D. Arrests and detention of protesters

Mass arrests of peaceful protesters

“The Special Rapporteur is deeply concerned about the State policy of mass arbitrary arrests and detention of protesters. According to civil society organizations, more than 18,000 individuals, of whom the identity of 2,942 individuals has been confirmed, have been arrested since the start of the protests. These include dozens of human rights defenders, at least 600 students, 45 lawyers, 576 civil society activists and at least 62 journalists. As of October 2022, 1,700 Azerbaijani-Turks had reportedly been among those detained.”

Arrests and detention of children and students

“The detention and mistreatment of children and young persons is particularly alarming. The authorities have acknowledged the widespread participation of children and young persons in the protests and their overrepresentation among those arrested. On 5 October 2022, the deputy commander of the Islamic Revolutionary Guard Corps stated that ‘the average age of most people detained during the protests is 15.’ A member of parliament also stated in an interview with local media that the majority of protestors arrested in the Khorasan-e Razavi Province were aged between 14 and 18 years old. On 11 October 2022, the Minister of Education confirmed that an unspecified number of children had been sent to ‘psychological centres’ after they were arrested for participation in anti-State protests. Reports also indicated that children were being detained together with adults.”

E. Torture and ill-treatment of protesters, including sexual abuse

“The Special Rapporteur has received consistent reports and testimonies of torture and ill-treatment of protesters, including allegations of sexual and gender-based violence. Videos shared on social media provide evidence of the level of violence against women and girls, including slapping women across the face, beating them with batons, dragging them on the ground and violently pulling them by the hair to remove their headscarves. A video recorded in Shiraz on 24 September 2022 shows a riot police officer repeatedly and violently pulling the hair of one woman who had removed her headscarf as an act of protest, sexually assaulting another woman who attempted to intervene by grabbing her breast and pushing her violently to the ground, causing her head to hit the curb.
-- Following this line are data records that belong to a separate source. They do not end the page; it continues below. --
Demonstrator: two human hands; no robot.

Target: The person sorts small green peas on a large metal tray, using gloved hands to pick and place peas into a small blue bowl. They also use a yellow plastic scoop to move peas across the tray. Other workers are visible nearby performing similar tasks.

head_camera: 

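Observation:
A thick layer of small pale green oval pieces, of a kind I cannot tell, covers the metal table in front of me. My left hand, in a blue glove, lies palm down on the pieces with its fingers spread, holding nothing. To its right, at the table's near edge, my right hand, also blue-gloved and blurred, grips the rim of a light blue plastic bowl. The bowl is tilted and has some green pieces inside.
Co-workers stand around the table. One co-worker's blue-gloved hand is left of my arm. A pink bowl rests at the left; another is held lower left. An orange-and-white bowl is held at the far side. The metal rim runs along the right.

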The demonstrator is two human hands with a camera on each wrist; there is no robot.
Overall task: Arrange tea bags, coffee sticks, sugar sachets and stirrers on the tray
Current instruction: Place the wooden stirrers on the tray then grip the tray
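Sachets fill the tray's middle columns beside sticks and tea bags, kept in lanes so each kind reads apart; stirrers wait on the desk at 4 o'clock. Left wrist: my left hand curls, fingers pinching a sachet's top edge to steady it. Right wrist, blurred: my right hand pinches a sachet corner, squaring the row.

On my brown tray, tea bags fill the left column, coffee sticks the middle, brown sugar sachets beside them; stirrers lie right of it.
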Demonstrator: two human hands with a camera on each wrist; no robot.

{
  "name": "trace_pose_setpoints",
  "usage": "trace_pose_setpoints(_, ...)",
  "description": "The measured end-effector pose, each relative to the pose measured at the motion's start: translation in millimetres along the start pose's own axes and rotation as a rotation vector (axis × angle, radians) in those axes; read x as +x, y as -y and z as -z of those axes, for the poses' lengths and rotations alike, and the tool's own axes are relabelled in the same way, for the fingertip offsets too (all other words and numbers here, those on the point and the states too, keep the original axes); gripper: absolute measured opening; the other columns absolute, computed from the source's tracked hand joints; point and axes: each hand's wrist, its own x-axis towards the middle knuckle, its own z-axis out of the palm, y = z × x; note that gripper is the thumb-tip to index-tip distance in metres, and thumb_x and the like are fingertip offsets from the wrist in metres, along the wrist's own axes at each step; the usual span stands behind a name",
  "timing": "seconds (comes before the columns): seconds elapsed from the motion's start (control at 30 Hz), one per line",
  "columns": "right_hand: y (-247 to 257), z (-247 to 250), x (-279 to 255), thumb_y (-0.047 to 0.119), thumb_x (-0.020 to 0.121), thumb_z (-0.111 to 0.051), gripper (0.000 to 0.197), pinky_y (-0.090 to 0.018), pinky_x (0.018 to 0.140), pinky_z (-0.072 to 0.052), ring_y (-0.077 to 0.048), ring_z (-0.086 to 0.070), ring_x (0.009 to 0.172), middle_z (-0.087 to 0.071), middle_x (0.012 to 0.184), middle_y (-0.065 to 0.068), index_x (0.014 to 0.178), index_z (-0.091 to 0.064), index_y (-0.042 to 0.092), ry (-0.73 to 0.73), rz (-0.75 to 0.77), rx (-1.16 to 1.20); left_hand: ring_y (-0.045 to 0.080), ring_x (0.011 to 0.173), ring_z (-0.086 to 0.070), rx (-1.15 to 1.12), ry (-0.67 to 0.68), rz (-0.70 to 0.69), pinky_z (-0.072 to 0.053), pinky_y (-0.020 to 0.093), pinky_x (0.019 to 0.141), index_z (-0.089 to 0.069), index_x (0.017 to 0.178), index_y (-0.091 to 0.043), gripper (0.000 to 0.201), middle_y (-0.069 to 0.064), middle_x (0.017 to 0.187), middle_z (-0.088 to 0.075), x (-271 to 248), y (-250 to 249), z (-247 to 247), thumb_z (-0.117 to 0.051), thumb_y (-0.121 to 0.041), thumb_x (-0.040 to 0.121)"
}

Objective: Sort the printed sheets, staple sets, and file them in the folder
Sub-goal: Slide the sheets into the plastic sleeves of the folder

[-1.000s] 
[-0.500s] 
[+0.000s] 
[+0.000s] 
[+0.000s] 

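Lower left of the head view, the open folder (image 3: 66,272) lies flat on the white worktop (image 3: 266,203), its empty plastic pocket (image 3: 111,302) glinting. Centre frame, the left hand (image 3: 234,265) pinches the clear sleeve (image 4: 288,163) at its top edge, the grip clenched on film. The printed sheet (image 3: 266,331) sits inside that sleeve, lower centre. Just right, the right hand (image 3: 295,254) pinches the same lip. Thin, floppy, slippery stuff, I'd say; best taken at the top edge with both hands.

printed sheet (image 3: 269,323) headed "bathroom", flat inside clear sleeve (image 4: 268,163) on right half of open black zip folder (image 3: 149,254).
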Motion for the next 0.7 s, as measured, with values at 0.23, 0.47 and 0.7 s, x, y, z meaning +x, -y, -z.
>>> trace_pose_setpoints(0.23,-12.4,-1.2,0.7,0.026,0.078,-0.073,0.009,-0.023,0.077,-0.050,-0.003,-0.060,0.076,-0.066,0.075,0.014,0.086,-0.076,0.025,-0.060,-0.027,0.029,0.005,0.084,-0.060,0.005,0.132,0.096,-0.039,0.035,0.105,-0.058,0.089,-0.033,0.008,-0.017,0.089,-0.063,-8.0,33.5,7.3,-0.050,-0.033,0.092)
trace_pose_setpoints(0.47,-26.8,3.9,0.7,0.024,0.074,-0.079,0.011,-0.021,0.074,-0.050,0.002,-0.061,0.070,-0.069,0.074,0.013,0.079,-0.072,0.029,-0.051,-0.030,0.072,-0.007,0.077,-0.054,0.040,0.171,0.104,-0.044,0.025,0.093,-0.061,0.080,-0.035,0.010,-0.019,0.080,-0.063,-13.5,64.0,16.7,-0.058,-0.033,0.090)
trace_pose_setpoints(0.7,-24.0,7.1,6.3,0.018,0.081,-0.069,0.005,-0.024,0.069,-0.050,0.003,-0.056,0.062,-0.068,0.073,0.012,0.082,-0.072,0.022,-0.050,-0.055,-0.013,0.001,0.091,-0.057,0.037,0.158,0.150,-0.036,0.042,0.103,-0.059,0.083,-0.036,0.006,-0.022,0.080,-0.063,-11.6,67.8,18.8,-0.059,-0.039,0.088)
On 21 November 2022, Soha Mortazaei, the former Secretary of the General Trade Union Council of Tehran University, was reportedly beaten, sexually harassed and arrested while going to work.

“Reports published on 3 November 2022 also revealed that two female detainees arrested during protests in Kurdistan Province had reportedly been subjected to beatings with batons, electric shocks, sexual assault, verbal assault and threats. The testimony of a young woman who had witnessed physical and psychological torture, and other ill-treatment, while detained was also published on 9 November 2022. On 21 November 2022, a media investigation revealed sexual violence against protesters, including children. In some cases, the sexual assaults were reportedly filmed and used to blackmail the protesters into silence and almost all of the latter abuses occurred in the Kurdish areas.

“In particular, it is alarming that the Islamic revolutionary courts have been relying on forced confessions extracted through torture and other forms of duress in convicting protesters. An emblematic case concerns two protesters sentenced to death, Mohammad Mehdi Karami and Mohammad Hosseini, who made confessions after they were reportedly subjected to torture and ill-treatment. According to reports, Mr. Karami was subjected to physical and psychological torture and, during his arrest, he was beaten so badly that he fainted. Mr. Hosseini was also beaten, kicked and injured with an iron rod and an electroshock weapon.”

F. Freedom of opinion and expression, journalists and human rights defenders and lawyers

“In an already restricted civic space, the sweeping crackdown on civil society has intensified since the start of the protests. In addition to mass arrests of protesters, security and intelligence agents have arrested a large number of civil society actors, including human rights defenders, lawyers, journalists and artists, and charged many with national security or public order offences. In most cases, their homes and offices were searched and their laptops, mobile phones and personal items confiscated.”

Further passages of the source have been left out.